Task brief
Copy exactly the lines of the material below that run from the one containing "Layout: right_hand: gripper" through the one containing "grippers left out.". Copy no other lines.

Provided records
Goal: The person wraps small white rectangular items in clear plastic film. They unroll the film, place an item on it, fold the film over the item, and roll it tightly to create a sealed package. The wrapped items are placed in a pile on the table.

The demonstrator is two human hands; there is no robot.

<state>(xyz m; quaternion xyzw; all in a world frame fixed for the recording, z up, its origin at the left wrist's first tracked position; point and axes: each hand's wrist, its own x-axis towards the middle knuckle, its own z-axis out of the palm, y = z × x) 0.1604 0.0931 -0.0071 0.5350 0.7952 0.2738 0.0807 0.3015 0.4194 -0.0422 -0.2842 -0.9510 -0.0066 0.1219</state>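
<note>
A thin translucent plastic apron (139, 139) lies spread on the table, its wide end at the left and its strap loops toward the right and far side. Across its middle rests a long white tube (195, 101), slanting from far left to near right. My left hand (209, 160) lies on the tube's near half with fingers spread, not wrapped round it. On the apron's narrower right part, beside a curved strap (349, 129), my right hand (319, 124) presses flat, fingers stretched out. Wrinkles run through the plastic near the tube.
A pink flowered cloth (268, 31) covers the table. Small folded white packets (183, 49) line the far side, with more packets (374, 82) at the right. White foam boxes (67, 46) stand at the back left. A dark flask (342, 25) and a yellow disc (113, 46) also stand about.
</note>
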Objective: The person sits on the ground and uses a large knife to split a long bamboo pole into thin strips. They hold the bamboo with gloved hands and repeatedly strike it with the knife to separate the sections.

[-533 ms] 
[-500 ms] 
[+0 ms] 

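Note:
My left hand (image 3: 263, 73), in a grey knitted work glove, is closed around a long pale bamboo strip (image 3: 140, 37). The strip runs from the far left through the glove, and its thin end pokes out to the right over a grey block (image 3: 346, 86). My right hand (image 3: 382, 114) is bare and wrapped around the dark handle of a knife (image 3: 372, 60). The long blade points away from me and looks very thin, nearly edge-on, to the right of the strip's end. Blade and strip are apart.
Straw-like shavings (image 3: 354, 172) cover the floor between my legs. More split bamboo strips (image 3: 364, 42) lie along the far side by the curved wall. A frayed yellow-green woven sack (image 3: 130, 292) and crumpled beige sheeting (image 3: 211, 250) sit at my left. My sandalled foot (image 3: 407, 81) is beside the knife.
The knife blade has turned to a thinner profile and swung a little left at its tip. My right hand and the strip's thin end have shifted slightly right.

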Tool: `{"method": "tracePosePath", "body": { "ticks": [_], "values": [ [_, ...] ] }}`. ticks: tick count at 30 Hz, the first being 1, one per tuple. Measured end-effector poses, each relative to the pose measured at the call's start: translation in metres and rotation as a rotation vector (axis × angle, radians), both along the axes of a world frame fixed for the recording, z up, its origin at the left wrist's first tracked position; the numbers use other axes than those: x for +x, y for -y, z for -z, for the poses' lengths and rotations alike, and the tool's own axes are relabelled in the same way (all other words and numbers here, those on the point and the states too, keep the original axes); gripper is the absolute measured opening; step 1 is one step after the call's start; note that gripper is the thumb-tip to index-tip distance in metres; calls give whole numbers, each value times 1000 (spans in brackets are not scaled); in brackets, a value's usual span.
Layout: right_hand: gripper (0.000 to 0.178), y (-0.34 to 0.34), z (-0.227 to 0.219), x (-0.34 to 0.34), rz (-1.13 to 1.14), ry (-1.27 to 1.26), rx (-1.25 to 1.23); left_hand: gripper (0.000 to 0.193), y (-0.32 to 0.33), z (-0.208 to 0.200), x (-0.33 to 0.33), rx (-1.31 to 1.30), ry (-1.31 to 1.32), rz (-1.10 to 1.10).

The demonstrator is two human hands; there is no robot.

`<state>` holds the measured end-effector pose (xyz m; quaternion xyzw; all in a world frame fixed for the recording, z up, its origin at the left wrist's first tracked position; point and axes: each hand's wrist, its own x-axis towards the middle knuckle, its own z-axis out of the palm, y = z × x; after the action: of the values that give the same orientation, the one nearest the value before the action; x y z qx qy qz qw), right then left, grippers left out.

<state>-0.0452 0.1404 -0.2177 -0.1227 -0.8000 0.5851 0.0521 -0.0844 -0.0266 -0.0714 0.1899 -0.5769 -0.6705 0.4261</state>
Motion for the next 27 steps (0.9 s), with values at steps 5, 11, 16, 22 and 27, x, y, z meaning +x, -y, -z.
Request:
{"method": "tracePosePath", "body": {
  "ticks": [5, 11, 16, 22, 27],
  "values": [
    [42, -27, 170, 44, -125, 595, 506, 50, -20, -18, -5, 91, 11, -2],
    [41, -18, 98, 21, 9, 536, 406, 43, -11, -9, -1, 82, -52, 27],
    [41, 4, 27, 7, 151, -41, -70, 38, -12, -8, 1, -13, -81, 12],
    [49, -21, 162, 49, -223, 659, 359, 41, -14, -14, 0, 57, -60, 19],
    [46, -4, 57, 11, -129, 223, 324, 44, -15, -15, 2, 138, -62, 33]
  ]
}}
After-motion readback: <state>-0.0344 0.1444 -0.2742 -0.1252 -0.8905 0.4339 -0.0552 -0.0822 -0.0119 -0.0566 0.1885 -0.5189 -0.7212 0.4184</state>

Response
Layout: right_hand: gripper (0.000 to 0.178), y (-0.34 to 0.34), z (-0.227 to 0.219), x (-0.34 to 0.34), rz (-1.13 to 1.14), ry (-1.27 to 1.26), rx (-1.25 to 1.23); left_hand: gripper (0.000 to 0.193), y (-0.32 to 0.33), z (-0.208 to 0.200), x (-0.33 to 0.33), rx (-1.31 to 1.30), ry (-1.31 to 1.32), rz (-1.10 to 1.10).

The demonstrator is two human hands; there is no robot.

`<state>` holds the measured end-effector pose (xyz m; quaternion xyzw; all in a world frame fixed for the recording, z up, its origin at the left wrist's first tracked position; point and axes: each hand's wrist, its own x-axis towards the middle knuckle, its own z-axis out of the palm, y = z × x; after the action: of the values that give the same orientation, the one nearest the value before the action; x y z qx qy qz qw), right then left, grippers left out.

Nothing further is needed for this answer.